Does anyone have experience with this? Is it perhaps an issue of dominance? Or perhaps Kiwi has some very strong hormones? We supervised carefully to ensure that Kiwi was not hurting Hikari. Neither seemed distressed and so we let them "play" a while longer. I searched online but did not find anything useful (just a lot of Sonic fanfiction). :-/

*Photos show Kiwi (the slightly darker one) and Hikari (the albino girl, party hat picture included). They cuddled a lot and Kiwi was very assertive, nudging with her nose and crawling around.


----------



## Prickerz (Sep 17, 2014)

You definitely guessed right, it can certaintly be a dominance thing. She wanted the other female to know that if a male happened to come along, that she would get first dibs! 
Male dogs do it, too...


----------



## Kalandra (Aug 25, 2008)

Both the burrowing under and mounting are dominance behaviors and should not be ignored. Sometimes they establish who is dominate/submissive. However, occasionally they do not. And if left unchecked the situation can escalate and you can end up with a seriously injured (or worse) hedgehog. 
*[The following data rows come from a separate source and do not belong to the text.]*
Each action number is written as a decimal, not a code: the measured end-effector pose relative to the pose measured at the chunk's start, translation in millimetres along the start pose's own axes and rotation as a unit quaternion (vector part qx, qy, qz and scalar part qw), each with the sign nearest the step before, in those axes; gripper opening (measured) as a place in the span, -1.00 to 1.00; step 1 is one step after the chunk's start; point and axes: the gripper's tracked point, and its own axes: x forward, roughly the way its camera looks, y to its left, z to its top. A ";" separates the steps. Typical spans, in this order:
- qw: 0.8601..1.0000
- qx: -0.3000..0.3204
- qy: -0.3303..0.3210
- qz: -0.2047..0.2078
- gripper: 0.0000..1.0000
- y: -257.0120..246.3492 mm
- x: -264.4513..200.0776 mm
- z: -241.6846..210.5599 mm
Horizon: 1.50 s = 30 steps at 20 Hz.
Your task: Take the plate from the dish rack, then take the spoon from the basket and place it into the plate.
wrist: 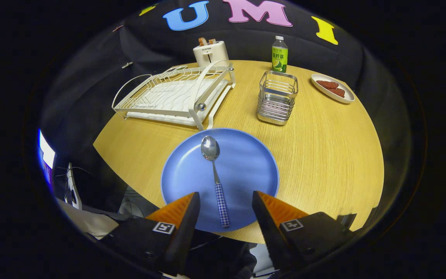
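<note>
A: Gripper [225,201]?
B: Wide open, holding nothing, fingers either side of the spoon [215,176] handle.
A: Spoon?
B: Lying in the plate [254,162], near the rack [172,97] and basket [277,97].

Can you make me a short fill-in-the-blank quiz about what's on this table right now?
1. The spoon lies on the blue ____.
2. The hand-held gripper has its fingers ____, apart on either side of the spoon's handle.
3. The dish rack holds ____ dishes.
4. Behind the wire basket stands a ____.

Missing words: plate; open; no; bottle
</note>
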 end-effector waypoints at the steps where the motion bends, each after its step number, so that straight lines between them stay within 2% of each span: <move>1: 1.000 0.000 -0.001 0.000 0.80 0.0 0.3 0.4; 3: 1.000 0.002 -0.003 -0.002 0.95 -0.2 -1.4 2.1; 6: 1.000 0.005 -0.022 -0.006 0.99 -2.5 -8.9 17.7; 12: 0.991 0.001 -0.128 -0.035 0.99 -21.3 -51.8 107.2; 20: 0.961 -0.012 -0.267 -0.068 0.98 -40.1 -136.3 229.8; 26: 0.935 -0.024 -0.346 -0.073 0.98 -33.6 -199.1 284.1; 30: 0.921 -0.054 -0.376 -0.082 0.98 -37.4 -231.1 305.3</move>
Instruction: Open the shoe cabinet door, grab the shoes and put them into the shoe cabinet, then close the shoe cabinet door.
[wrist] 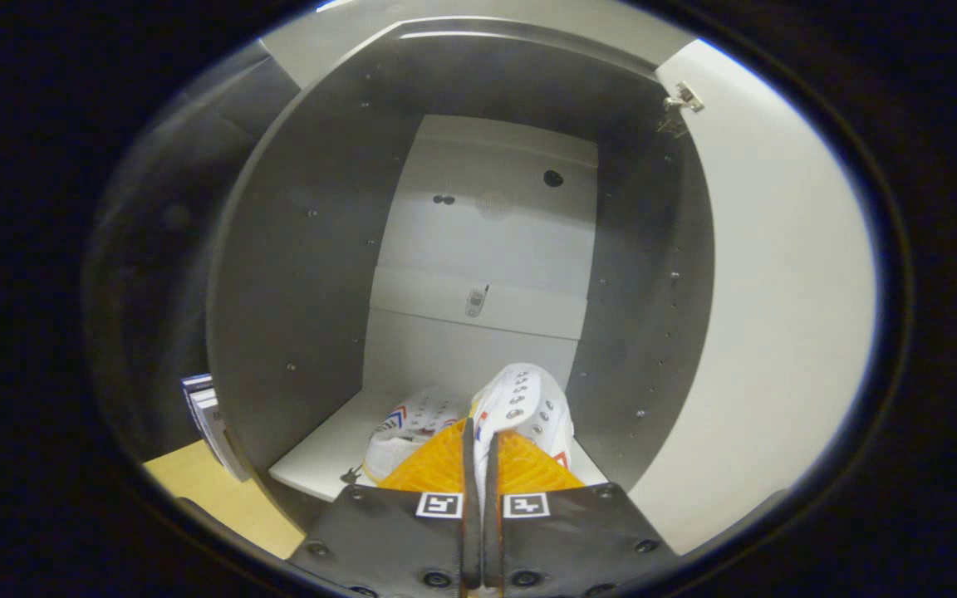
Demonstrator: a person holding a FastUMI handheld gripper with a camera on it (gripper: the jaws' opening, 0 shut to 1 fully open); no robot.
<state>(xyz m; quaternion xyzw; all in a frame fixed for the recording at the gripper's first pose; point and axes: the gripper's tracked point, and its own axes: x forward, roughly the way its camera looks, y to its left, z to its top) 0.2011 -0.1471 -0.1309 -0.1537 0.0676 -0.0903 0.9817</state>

I have seen the damage that 2 females can inflict on each other and have known at least 2 that were disemboweled because their owner failed to realize that the burrowing under wasn't a cute cuddling behavior, but was a hedgehog trying to demonstrate dominance and the situation escalated.


----------



## Jeans (Oct 10, 2020)

How do one stop this dominant behavior? We also have 1 female who does this and she is the smaller of the 2? It freaks me out. My other one is not enjoying it.


----------



## alyandgus (Jul 8, 2017)

Jeans said:


> How do one stop this dominant behavior? We also have 1 female who does this and she is the smaller of the 2? It freaks me out. My other one is not enjoying it.


You cannot curb dominance in animals. I would suggest not allowing the two near one another at all, but at the very least only when absolutely supervised. Definitely maintain separate cages.


----------